→ **WHAT YOU HAVE TO DO**
Everything in the data below is left aside except the lines from the one containing "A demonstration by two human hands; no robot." through the one containing "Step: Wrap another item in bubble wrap"; repeat those exactly.
+---+
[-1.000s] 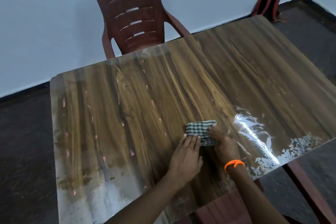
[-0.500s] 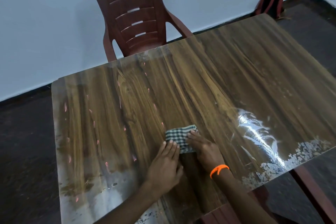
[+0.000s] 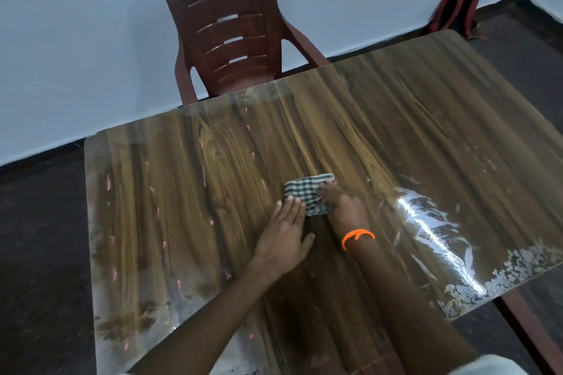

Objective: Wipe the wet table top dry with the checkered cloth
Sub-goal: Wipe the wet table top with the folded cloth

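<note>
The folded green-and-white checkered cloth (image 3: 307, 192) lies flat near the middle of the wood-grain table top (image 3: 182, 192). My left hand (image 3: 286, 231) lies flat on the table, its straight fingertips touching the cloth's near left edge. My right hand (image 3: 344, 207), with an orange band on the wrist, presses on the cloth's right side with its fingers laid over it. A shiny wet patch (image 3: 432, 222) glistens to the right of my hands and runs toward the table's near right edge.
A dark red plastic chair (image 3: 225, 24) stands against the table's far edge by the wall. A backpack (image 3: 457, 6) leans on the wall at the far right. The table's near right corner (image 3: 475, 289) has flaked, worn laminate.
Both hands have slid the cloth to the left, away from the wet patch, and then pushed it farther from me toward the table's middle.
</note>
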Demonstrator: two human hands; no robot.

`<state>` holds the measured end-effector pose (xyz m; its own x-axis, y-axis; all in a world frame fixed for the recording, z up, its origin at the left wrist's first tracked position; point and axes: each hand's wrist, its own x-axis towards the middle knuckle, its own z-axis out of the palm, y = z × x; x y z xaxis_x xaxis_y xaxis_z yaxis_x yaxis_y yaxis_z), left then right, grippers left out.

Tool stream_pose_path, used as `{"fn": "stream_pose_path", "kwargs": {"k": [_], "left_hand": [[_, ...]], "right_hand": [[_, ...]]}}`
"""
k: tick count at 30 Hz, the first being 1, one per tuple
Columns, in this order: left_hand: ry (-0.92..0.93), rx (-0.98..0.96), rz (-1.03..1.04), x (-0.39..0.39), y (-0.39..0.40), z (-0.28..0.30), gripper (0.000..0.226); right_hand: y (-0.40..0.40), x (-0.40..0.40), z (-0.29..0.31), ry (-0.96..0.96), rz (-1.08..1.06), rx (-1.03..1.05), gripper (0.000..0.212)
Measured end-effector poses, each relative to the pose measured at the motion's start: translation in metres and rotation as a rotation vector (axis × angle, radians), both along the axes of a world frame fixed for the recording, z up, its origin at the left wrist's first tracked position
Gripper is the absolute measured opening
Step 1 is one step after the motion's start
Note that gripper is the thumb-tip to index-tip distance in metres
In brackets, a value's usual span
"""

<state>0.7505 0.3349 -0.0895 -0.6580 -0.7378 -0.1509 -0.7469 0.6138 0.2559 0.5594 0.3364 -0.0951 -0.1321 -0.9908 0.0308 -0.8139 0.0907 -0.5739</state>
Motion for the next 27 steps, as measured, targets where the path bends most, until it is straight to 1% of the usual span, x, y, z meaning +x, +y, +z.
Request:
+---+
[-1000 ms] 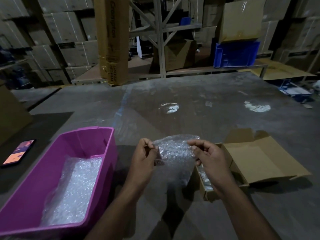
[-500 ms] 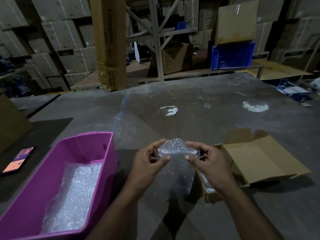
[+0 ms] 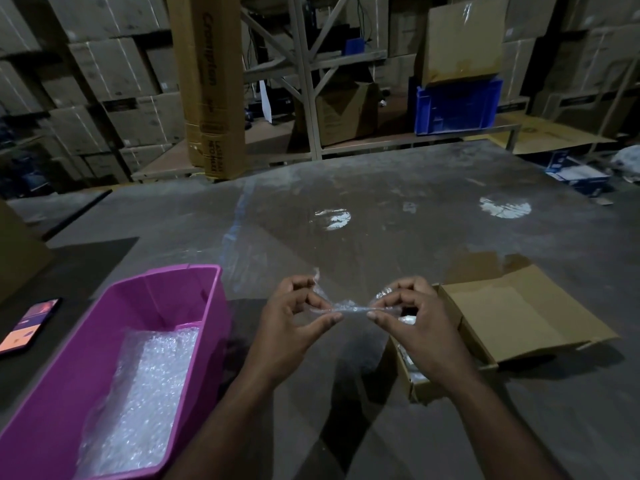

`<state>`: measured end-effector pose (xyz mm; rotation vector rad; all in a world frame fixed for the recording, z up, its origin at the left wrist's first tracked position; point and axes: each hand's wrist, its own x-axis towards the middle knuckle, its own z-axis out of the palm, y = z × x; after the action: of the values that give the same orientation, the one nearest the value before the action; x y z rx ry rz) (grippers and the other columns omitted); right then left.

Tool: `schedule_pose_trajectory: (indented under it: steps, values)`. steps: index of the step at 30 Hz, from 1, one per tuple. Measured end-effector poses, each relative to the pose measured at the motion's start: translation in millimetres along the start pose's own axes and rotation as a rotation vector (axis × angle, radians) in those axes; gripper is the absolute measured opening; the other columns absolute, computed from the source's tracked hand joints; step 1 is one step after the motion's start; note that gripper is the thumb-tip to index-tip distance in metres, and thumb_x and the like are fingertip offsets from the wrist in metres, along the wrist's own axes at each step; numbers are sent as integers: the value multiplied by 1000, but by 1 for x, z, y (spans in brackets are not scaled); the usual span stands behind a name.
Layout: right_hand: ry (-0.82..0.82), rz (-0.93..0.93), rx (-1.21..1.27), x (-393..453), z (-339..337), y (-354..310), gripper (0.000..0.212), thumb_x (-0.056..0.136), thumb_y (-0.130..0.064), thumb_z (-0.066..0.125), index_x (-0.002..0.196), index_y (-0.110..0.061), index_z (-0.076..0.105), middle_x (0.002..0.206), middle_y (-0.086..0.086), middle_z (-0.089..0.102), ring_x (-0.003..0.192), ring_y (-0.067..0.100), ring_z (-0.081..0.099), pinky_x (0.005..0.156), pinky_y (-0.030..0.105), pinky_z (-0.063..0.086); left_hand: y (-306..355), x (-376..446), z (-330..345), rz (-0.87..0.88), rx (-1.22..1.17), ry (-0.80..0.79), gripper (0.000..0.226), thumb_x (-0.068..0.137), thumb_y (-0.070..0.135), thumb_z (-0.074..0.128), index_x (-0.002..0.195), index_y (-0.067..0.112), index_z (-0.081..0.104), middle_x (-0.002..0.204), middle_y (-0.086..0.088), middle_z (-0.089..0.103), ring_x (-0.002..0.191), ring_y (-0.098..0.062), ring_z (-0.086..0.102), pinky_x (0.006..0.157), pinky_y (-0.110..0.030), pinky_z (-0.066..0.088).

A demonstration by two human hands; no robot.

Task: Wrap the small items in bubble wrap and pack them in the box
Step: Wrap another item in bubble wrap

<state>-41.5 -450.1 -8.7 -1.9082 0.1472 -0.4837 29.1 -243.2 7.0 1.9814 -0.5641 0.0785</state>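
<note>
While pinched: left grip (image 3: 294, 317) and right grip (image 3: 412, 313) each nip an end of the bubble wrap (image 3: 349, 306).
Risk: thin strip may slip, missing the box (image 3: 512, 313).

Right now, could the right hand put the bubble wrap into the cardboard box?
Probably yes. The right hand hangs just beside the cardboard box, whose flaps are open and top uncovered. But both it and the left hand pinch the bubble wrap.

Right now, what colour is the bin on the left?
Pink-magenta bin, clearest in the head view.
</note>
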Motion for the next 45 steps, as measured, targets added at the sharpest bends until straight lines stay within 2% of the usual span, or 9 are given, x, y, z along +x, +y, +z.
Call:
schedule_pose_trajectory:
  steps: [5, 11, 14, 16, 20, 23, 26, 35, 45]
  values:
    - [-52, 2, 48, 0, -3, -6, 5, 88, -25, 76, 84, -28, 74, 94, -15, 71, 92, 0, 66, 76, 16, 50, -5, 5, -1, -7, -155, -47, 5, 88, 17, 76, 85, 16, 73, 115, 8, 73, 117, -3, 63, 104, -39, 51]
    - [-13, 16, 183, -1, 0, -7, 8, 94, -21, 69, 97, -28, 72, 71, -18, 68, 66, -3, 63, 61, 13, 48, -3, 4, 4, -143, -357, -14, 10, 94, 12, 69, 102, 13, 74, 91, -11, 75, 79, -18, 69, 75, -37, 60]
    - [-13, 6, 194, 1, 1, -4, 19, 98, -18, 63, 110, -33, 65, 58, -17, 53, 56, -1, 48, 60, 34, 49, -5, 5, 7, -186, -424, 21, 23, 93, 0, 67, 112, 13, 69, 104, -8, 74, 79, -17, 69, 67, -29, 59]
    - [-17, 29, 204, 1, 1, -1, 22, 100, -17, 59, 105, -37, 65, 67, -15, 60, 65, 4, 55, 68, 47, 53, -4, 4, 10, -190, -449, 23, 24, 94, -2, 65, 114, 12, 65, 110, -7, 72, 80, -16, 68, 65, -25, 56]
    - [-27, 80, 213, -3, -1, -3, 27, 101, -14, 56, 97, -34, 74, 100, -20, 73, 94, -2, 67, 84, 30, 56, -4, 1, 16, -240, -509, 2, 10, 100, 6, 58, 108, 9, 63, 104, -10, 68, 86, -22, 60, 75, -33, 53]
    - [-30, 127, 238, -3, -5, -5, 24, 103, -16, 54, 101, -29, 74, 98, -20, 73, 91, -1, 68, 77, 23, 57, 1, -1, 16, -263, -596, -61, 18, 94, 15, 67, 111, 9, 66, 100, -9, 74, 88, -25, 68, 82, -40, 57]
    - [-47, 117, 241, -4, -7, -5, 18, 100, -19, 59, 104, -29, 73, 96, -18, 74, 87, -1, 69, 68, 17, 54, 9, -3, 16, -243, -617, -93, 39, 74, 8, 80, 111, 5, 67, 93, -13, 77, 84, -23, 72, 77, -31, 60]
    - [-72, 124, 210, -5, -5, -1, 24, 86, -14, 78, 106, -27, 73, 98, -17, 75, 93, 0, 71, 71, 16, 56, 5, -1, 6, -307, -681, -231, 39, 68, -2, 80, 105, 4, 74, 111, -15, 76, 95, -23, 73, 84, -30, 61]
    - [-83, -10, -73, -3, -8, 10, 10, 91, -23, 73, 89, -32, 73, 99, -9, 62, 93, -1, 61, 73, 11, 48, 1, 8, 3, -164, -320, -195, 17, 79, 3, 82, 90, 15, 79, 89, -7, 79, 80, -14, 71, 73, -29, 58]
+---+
→ **ANSWER BOX**
A demonstration by two human hands; no robot.

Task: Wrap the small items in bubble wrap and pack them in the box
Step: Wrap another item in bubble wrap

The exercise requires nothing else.